New traffic signal early peek at major project

South Old State signal installed at subdivision entrance as part of $17.2 million roadwork plan


A new traffic signal at the intersection of South Old State Road and Wilshire Boulevard will improve traffic flow and make turns safer, Delaware County officials say.

The signal will be activated "in the next few weeks," said Rob Riley, project manager for the Delaware County engineer's office.

The new signal is part of a major widening project officials said will ease congestion on South Old State Road in Lewis Center, set to go forward by 2015.

The $17.2 million county project will add extra north- and south-bound lanes, plus turn lanes, to a two-mile stretch of South Old State Road from Wynstone Drive, just south of Polaris Parkway, to Abbey Knoll Drive, just north of Orange Road.

Officials said the project will make the road safer. From 2006-09, South Old State Road saw nearly 300 crashes -- roughly 21/2 times the statewide average for similar roads.

Rapid residential and commercial growth along the corridor is to blame, county leaders said.

"We have a crash problem and we felt like we needed to do something about the biggest problem spot, which is right around Polaris Parkway and just north of that," Riley said.

About three years ago, officials started a study of the road from Polaris Parkway north to U.S. Route 36. It identified where extra lanes and traffic signals are needed.

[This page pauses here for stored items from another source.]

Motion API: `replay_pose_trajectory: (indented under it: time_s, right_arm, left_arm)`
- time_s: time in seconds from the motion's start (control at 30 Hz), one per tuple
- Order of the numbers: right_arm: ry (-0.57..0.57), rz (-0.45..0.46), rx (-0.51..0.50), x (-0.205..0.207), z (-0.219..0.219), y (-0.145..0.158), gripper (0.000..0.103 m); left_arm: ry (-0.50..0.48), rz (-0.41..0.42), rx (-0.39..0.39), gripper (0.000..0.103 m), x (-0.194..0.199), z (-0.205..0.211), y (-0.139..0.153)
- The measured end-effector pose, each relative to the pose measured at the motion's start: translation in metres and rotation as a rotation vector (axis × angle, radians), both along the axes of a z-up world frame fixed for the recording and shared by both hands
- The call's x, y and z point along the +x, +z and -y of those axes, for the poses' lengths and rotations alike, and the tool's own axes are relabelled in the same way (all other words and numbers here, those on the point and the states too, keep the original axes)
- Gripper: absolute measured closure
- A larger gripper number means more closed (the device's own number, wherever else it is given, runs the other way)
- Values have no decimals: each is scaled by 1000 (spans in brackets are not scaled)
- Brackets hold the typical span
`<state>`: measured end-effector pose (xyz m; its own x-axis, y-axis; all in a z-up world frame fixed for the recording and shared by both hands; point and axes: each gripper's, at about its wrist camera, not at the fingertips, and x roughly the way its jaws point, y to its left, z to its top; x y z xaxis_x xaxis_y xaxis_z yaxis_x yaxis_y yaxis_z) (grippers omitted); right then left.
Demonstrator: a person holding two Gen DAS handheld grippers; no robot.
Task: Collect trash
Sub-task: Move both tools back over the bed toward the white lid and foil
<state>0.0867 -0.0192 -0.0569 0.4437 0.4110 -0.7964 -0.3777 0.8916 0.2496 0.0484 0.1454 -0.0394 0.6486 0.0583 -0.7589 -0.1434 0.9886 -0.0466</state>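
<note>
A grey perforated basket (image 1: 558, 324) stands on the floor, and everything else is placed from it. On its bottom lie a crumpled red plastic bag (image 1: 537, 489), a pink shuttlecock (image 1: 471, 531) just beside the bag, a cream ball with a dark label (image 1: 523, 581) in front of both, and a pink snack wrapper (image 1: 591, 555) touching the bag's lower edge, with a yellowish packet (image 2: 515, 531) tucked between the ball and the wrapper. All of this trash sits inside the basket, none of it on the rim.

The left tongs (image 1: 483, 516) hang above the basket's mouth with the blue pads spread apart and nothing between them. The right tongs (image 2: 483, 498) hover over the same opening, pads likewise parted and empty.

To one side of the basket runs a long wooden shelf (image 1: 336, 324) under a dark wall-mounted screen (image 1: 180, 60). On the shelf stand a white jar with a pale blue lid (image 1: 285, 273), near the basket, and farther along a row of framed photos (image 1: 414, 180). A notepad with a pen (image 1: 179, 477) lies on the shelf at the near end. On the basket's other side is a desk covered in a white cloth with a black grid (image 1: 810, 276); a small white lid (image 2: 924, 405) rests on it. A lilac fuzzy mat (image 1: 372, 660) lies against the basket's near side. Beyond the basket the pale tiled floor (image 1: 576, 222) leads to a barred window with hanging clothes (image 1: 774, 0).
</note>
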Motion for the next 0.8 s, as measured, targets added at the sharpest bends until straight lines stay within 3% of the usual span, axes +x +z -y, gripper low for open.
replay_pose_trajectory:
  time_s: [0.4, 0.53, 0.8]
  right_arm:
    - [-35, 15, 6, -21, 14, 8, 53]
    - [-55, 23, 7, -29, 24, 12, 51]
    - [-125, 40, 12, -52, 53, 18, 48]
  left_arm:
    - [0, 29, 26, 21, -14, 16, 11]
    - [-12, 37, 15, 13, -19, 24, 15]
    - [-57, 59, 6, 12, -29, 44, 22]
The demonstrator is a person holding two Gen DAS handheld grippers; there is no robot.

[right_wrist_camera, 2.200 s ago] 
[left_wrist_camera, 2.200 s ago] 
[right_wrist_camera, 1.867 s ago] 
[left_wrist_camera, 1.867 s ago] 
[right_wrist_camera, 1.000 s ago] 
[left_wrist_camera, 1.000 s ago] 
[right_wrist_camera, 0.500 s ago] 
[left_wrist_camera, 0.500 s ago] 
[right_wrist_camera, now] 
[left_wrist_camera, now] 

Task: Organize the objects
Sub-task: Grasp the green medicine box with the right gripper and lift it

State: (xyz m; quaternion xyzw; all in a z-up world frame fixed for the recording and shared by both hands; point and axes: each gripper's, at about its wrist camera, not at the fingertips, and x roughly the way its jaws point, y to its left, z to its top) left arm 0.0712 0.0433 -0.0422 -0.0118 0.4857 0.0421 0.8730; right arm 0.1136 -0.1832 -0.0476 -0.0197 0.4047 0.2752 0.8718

The project currently is in the planning and engineering phase, but Orange Township officials successfully lobbied to have a signal at South Old State Road and Wilshire Boulevard installed early.

Orange Township Administrator Gail Messmer, who lives in the Wilshire subdivision, said she often avoids the intersection.

"It's very difficult to make a left-hand turn," Messmer said. "I don't go out there unless I'm going to turn right. There are so many cars and traffic is too heavy south of Old State."

Riley said the traffic signal could be implemented early because the footprint of the widening project already is determined.

"The poles were installed right where they need to be," he said. "We didn't want to install something we were going to have to tear up in a few years."

Now that the poles are installed, he said the county is waiting on electrical infrastructure to be implemented to power the traffic lights.